• [EXERCISE INSTRUCTIONS]
The listing below contains a span that opens with the line containing "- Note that" and closes with the line containing "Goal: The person". Return that span exactly.

══════════

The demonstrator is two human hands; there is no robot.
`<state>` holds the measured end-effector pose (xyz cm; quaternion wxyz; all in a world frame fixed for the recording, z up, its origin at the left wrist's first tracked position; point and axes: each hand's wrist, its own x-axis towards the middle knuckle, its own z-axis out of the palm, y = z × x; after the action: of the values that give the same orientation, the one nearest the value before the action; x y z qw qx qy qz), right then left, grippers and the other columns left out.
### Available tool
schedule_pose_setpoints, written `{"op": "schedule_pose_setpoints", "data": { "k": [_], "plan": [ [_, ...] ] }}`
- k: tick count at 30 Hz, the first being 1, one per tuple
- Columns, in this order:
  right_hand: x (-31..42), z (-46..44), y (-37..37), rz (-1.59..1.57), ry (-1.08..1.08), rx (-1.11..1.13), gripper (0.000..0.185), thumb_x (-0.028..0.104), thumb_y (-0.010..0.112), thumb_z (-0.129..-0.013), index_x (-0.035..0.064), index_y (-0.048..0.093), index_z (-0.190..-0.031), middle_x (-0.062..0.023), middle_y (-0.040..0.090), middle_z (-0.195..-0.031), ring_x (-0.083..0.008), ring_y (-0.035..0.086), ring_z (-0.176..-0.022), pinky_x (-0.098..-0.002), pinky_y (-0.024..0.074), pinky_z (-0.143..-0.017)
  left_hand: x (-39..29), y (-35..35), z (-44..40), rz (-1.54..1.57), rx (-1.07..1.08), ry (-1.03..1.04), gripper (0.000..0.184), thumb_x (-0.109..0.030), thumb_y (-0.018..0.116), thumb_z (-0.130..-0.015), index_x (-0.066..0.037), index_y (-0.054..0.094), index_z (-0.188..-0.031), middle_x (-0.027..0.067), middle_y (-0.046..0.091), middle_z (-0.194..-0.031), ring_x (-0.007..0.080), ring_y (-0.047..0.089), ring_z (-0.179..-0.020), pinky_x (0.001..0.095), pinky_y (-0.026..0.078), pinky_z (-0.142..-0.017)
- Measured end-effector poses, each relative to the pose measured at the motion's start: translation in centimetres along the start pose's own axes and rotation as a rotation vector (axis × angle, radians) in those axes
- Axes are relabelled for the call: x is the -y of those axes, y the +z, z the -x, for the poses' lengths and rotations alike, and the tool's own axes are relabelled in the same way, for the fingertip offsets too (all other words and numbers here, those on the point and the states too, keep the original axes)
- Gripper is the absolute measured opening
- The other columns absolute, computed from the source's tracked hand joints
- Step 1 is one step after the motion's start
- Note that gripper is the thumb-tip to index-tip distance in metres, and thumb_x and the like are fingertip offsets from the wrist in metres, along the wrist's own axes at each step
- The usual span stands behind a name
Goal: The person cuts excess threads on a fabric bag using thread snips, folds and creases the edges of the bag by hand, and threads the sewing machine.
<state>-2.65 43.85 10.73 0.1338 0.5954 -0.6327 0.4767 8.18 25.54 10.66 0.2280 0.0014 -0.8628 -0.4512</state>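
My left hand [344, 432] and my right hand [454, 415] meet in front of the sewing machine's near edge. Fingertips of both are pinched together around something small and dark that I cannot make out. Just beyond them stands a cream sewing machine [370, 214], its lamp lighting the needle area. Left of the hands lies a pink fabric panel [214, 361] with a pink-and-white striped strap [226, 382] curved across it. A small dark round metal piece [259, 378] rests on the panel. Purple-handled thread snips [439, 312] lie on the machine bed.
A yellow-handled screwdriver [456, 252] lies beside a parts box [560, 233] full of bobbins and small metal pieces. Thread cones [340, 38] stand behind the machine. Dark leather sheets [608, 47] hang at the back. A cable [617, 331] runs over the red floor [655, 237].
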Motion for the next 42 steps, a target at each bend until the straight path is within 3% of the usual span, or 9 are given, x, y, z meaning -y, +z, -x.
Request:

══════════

• [RESULT OF THE EXERCISE]
- Note that gripper is the thumb-tip to index-tip distance in metres, and thumb_x and the like are fingertip offsets from the wrist in metres, along the wrist's own axes at each step
- The usual span stands behind a name
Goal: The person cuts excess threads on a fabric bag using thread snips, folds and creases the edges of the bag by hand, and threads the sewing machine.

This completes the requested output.